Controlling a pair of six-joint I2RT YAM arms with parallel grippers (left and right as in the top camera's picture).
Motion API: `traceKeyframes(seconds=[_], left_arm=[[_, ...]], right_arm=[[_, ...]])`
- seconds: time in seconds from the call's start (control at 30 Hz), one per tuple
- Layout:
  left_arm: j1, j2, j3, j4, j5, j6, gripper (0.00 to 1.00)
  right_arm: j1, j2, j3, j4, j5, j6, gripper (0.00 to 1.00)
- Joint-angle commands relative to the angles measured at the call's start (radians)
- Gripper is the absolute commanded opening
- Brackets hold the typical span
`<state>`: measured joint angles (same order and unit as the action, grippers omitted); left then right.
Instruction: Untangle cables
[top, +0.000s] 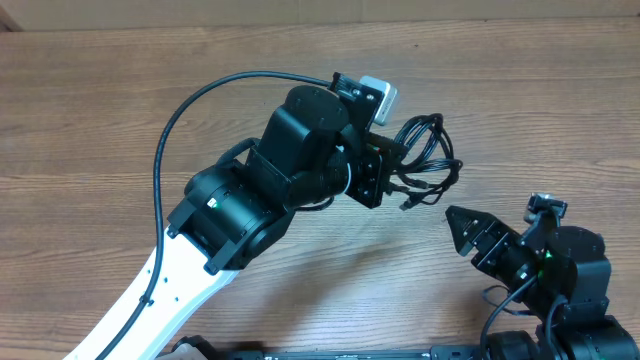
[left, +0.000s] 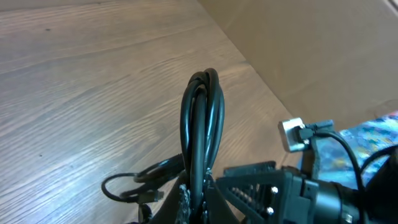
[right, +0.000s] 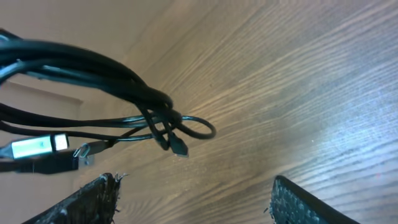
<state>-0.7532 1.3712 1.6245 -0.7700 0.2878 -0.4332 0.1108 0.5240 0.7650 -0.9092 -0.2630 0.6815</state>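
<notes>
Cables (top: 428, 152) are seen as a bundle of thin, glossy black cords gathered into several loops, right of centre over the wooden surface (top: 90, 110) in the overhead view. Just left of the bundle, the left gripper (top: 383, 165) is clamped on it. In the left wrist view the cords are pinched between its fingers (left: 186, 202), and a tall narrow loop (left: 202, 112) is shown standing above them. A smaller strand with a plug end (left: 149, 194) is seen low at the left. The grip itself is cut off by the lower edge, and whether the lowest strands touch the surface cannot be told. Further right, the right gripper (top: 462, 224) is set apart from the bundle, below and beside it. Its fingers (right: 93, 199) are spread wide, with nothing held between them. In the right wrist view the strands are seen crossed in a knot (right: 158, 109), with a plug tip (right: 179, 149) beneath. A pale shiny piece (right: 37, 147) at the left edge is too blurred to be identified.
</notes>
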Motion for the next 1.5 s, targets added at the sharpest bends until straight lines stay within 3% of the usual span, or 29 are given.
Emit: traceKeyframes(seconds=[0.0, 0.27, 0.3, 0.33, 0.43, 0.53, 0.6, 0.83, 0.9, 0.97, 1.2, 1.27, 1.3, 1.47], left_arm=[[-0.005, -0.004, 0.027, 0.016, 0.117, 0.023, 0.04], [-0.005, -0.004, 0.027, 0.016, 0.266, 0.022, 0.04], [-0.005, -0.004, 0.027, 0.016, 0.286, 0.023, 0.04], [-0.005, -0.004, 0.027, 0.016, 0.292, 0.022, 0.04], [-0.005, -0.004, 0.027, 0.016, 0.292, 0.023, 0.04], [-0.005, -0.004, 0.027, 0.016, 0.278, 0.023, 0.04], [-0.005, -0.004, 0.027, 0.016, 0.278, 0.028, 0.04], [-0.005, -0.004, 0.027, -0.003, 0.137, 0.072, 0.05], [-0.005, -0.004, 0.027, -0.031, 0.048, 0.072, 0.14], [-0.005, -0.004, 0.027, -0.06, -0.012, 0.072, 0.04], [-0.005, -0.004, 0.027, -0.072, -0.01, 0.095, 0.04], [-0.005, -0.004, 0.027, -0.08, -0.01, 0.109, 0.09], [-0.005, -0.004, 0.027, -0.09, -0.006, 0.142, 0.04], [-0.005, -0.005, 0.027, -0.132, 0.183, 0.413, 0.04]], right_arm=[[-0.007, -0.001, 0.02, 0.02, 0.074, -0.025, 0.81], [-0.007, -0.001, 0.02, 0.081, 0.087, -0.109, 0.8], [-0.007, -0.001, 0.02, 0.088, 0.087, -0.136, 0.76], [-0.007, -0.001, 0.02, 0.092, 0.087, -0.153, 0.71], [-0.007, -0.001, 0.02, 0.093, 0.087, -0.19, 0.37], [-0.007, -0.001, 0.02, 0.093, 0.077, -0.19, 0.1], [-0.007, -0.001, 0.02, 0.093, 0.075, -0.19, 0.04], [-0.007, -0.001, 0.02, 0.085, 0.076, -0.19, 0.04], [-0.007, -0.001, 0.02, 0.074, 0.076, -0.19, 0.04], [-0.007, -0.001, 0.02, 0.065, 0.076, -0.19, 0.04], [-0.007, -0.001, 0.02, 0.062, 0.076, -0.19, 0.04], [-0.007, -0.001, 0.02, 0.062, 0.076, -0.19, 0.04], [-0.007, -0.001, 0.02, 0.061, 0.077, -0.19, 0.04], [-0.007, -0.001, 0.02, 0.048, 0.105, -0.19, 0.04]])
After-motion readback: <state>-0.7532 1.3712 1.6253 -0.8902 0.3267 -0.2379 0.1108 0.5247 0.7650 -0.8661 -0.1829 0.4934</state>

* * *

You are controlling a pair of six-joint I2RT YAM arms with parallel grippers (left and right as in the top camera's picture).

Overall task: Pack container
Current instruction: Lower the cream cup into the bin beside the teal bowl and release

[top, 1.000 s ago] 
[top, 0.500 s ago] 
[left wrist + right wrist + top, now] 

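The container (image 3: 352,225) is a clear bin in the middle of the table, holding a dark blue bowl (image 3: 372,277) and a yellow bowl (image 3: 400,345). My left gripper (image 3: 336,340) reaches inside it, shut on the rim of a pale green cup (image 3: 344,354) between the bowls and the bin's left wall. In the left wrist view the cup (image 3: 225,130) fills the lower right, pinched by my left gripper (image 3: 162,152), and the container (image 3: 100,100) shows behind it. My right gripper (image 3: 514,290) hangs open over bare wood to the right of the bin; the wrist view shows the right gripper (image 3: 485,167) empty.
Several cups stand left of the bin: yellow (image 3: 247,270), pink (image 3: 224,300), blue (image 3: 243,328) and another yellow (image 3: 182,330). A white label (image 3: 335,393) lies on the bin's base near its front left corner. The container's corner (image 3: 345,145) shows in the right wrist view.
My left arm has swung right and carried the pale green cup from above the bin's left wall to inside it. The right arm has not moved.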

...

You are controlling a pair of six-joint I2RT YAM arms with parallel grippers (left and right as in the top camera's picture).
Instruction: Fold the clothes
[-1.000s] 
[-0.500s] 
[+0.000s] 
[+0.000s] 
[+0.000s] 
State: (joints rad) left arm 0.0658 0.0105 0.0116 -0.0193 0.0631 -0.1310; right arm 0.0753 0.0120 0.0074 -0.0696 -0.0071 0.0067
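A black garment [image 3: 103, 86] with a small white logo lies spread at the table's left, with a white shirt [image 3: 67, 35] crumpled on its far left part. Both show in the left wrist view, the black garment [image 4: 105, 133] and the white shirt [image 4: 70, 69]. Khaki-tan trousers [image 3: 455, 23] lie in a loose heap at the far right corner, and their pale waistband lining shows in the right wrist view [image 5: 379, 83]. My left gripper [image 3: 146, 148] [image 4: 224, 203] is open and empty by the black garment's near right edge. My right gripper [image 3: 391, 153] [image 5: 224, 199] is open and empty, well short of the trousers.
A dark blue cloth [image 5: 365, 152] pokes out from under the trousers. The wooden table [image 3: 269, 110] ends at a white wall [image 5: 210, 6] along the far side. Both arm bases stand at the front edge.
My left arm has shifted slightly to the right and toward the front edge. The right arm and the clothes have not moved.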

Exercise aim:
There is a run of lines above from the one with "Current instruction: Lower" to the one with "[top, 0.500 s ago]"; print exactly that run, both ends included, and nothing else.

Answer box:
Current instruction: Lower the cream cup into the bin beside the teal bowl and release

[top, 1.000 s ago] 
[top, 0.500 s ago] 

Nothing more belongs to the answer.